Ia mengatakan, lokasi yang belakangan ramai diperbincangkan di media sosial sebenarnya merupakan hasil keputusan bersama masyarakat desa yang memahami kebutuhan wilayahnya masing-masing.

"Makanya banyak yang viral-viral itu kemudian kepala desanya memberikan klarifikasi bahwa ini memang aset lahan yang sudah dipilih, aset lahan terbaik yang sudah dipilih berdasarkan keputusan bersama baik masyarakatnya, anggotanya maupun pengurusnya maupun pemerintah desanya," ucap Farida.

Sebelum pembangunan dimulai, lanjut dia, lokasi tersebut juga harus melewati proses verifikasi oleh Agrinas untuk memastikan status kepemilikan lahan, ukuran tanah, hingga kesepakatan seluruh pihak yang terlibat.

Baca Juga: Wamenkop: Prabowo Sedang Kembalikan Koperasi Jadi Lokomotif Ekonomi Bangsa

"Ada proses verifikasi, oh benar tanahnya milik desa, benar tanahnya milik BUMN misalkan, oh benar bukan tanah antah berantah.
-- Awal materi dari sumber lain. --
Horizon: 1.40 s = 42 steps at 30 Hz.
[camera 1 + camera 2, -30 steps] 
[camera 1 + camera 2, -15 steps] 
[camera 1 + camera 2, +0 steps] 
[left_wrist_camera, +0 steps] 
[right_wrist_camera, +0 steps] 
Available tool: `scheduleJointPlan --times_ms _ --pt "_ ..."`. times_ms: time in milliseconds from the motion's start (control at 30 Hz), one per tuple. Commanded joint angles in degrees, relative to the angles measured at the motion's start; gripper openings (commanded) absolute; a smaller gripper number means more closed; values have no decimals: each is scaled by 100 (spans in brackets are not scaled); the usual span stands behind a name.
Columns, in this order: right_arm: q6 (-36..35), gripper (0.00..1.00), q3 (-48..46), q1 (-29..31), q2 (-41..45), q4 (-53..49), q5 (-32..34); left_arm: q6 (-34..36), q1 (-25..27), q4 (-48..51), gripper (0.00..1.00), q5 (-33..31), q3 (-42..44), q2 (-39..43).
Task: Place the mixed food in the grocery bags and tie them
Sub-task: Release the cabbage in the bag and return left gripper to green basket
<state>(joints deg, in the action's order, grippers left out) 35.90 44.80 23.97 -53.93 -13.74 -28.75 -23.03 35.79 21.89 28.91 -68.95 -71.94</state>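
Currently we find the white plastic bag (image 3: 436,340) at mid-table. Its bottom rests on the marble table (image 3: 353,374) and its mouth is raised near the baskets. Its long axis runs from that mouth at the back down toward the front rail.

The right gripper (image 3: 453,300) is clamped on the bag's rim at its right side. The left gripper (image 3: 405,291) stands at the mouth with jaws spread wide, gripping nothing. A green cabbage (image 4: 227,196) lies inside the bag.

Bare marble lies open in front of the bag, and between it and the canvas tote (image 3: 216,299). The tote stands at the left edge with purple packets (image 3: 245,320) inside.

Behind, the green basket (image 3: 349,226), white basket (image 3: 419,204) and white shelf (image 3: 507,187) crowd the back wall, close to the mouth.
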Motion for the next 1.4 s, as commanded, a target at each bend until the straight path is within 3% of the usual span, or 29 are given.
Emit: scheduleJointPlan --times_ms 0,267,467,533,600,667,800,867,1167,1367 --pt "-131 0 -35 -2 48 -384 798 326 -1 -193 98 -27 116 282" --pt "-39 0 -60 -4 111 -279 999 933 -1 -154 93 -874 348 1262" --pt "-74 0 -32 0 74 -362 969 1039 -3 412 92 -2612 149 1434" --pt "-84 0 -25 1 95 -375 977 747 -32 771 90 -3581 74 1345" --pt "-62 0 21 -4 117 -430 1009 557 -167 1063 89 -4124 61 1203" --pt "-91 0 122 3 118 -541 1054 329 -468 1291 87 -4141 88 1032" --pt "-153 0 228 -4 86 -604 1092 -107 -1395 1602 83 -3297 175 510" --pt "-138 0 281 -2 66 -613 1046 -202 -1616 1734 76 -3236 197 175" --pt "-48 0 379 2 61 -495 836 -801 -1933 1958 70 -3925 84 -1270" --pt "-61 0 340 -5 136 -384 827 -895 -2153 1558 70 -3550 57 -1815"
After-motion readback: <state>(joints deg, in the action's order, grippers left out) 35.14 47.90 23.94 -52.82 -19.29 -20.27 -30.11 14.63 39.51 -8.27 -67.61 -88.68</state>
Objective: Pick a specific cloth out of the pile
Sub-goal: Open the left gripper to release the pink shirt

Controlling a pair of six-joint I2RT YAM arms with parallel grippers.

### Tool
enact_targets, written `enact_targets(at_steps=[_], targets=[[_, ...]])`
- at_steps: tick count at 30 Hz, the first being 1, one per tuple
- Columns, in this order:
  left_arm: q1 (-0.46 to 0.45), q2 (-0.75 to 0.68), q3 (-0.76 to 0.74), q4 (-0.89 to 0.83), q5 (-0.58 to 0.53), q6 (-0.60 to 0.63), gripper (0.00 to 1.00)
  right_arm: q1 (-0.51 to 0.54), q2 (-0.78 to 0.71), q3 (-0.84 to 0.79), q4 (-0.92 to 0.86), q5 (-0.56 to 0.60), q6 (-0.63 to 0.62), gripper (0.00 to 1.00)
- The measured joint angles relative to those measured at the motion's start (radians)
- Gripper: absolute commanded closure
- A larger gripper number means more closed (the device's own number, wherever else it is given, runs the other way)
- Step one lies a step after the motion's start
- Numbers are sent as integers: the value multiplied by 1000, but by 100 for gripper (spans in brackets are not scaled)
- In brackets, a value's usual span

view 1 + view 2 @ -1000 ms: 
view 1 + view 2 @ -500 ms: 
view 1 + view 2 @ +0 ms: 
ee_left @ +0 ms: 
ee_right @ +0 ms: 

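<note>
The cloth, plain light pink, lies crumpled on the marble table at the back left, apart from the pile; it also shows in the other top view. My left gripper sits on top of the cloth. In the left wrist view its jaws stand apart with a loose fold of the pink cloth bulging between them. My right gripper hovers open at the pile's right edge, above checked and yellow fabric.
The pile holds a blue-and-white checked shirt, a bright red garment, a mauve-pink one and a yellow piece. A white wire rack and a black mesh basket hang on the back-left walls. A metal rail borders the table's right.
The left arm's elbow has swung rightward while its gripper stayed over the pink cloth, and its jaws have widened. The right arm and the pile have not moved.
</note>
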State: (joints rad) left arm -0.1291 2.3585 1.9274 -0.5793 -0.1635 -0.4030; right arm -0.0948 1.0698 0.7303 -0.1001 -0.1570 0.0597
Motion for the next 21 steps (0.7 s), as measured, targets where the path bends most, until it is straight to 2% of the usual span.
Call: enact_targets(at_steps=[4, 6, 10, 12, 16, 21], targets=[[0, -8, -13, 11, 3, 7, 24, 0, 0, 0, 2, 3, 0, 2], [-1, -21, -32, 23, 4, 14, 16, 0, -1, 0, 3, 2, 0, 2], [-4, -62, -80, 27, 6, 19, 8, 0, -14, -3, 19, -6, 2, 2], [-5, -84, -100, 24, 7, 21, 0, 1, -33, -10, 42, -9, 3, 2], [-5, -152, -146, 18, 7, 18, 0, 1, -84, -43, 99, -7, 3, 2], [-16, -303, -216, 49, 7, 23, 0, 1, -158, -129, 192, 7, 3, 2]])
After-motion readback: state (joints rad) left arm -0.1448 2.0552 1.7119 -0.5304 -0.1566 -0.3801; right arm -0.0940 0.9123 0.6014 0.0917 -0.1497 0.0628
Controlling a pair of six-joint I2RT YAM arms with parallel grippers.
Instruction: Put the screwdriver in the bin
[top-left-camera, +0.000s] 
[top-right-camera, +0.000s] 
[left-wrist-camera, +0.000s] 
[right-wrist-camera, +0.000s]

Yang kedua oh benar ukurannya sekian, ketiga benar ini memang sudah menjadi kesepakatan berbagai pihak yang tadi saya sebutkan, barulah tahap ke selanjutnya," tuturnya.

Farida menilai sebagian polemik muncul karena masyarakat di luar desa tidak mengetahui pertimbangan yang digunakan warga setempat saat menentukan lokasi koperasi.

Dalam kesempatan itu, Farida juga menegaskan Kopdes Merah Putih tidak hanya akan berfungsi sebagai toko ritel. Salah satu tujuan utamanya adalah membangun rantai pasok yang lebih pendek agar harga barang kebutuhan pokok di desa menjadi lebih murah.

"Salah satu tujuan penting Koperasi Desa Merah Putih itu adalah merapikan, membangun rantai pasok," ujar Farida.

Ia menjelaskan, selama ini harga barang di desa menjadi lebih mahal karena harus melewati banyak distributor dan perantara sebelum sampai ke masyarakat. Melalui Kopdes Merah Putih, pemerintah ingin memangkas rantai distribusi tersebut sehingga harga barang dapat lebih terjangkau bagi warga desa.